Demographics, comorbidities, performance status according to the Eastern Cooperative Oncology group classification (ECOG PS), family history, clinical stage, laboratory parameters, treatment outcomes, and death were collected from medical records. Data were last updated on 14th-February 2023.

Treatment and Assessment

The treatments were conducted through a multimodal approach involving clinical oncologists, surgeons, hepatologists, interventional radiologists, radiation oncologists, and pathologists. Patients who were considered candidates to systemic therapy received one of the following regimens: 1) Sorafenib 800 mg daily; 2) oral hormone therapy with megestrol 160 mg daily, tamoxifen 20 mg daily or anastrozole 1 mg daily; 3) doxorubicin 75 mg/m2 every 21 days 4) 5-fluorouracil (5-FU) 370 mg/m2 plus leucovorin (LV) 50 mg/m2 every 7 days; 5) oxaliplatin 85 mg/m2 at weeks 1, 3 and 5, plus 5-FU 500 mg/m2 with LV 20 mg/m at weeks 1, 2, 3, 4, 5 and 6 (mFLOX regimen); 6) gemcitabine 1000 mg/m2 on days 1, 8 and 15, then every 28 days; 7) oxaliplatin 130 mg/m2 on day 1 plus capecitabine 2000 mg/m2/day on days 1–14, every 21 days (CapOx); 8) gemcitabine 1000 mg/m2 and oxaliplatin 85 mg/m2 every 14 days (GemOx); 9) capecitabine 2500 mg/m2/day on days 1–14, every 3 weeks alone or plus interferon (IFN)-alpha 3 million U three times a week; 10) cisplatin 60–80 mg/m2 every 21 days monotherapy or associated with capecitabine 2000 mg/m2 /day on days 1–14, every 21 days; 11) doxorubicin 25 mg/m2 on days 1–3 plus cisplatin 100 mg/m2 on day 1, then every 21 days. Dose adjustments were made for the management of adverse events if necessary. The choice of regimens and sequencing was defined at the discretion of the treating physicians based on individual clinical evaluation. Treatments were continued until tumor progression, limiting toxicities, or death. The follow-up comprehended physical examination, laboratory analysis before every treatment cycle.

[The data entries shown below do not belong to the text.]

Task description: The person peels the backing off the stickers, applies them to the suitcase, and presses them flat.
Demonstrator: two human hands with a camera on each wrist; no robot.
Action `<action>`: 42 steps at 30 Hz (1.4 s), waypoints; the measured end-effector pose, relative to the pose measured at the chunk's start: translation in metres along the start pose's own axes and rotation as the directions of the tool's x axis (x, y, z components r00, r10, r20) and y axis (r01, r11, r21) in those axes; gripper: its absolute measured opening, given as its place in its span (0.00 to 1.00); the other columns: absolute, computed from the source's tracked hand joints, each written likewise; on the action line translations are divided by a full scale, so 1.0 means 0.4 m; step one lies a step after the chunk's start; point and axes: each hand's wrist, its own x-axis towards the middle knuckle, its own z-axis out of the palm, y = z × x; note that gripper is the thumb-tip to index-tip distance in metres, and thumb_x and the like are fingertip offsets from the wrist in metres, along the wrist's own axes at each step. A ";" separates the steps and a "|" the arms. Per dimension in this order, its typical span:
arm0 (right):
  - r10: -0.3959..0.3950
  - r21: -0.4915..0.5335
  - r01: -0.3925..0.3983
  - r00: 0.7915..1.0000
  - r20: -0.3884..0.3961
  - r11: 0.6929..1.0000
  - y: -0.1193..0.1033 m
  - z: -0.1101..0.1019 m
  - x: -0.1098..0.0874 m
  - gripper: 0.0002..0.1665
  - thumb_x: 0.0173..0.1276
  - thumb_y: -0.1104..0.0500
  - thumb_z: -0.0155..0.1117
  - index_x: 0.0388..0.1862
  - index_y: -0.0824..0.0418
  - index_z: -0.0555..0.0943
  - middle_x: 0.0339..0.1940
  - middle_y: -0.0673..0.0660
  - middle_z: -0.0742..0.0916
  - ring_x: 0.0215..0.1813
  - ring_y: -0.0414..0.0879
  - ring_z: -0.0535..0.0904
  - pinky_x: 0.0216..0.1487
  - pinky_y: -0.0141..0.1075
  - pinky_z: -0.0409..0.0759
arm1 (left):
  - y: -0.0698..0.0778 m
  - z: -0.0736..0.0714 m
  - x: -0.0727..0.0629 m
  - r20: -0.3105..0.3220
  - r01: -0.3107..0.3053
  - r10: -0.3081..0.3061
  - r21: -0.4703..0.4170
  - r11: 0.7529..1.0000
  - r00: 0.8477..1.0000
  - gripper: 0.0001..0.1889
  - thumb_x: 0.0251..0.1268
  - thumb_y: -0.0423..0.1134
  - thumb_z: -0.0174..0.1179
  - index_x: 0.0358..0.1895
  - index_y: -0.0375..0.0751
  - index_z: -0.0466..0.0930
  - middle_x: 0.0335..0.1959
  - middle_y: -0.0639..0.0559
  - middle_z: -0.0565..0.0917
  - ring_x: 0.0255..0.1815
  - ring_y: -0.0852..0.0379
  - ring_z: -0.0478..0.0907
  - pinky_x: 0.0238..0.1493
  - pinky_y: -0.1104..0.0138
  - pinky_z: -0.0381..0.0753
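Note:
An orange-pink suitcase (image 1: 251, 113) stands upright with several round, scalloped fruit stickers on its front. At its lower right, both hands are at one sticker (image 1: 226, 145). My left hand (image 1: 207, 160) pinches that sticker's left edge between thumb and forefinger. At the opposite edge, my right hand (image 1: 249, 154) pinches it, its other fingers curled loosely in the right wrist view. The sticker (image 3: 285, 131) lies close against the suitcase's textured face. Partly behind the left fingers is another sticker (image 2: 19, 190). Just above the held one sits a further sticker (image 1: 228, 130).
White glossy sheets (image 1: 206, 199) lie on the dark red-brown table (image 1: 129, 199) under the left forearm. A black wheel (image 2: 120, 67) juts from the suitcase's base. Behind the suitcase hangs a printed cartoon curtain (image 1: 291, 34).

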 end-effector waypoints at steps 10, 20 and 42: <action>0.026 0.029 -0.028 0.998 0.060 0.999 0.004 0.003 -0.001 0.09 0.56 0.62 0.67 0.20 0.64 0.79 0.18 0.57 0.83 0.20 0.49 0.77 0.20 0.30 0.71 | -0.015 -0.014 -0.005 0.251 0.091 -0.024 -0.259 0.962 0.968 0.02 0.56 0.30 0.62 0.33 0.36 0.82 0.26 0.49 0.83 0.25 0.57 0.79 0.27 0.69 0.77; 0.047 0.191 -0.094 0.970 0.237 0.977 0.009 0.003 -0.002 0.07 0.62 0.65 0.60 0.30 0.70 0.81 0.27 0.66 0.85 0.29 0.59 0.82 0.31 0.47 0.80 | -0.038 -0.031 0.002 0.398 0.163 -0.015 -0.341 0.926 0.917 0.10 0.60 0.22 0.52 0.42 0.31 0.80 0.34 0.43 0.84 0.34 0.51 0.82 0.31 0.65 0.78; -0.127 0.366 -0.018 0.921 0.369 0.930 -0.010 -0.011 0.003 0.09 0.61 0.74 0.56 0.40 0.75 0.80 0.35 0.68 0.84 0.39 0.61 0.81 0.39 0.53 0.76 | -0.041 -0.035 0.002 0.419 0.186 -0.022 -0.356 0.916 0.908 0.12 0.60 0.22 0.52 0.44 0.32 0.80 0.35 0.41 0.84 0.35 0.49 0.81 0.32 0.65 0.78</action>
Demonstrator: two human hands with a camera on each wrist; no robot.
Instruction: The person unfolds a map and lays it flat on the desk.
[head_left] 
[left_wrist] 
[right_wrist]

Images (computed tomography – CT or magnetic resonance – MR) were performed bimonthly, and evaluation was made on the basis of the Response Evaluation Criteria in Solid Tumors version 1.1.19

Radiomics

For radiomics analysis, only patients with a measurable primary dominant liver tumor in the baseline contrast-enhanced computed tomography were included. For patients who underwent resection prior to systemic treatment, we used baseline imaging before liver resection. In patients who received initial systemic treatment, baseline images were considered as the scans performed before the start of systemic treatment. Patients who have performed other imaging modalities at baseline (eg, MR or non-contrast-enhanced images) were not included in this analysis.

Digital Imaging and Communication in Medicine (DICOM) files from arterial and portal phases were extracted and anonymized, and the segmentation of the dominant liver tumor was made by a certified radiologist for both phases. The segmentation was performed using 3D Slicer (slicer.org) in a semi-automated fashion, using thresholding to define tumor boundaries with posterior manual correction.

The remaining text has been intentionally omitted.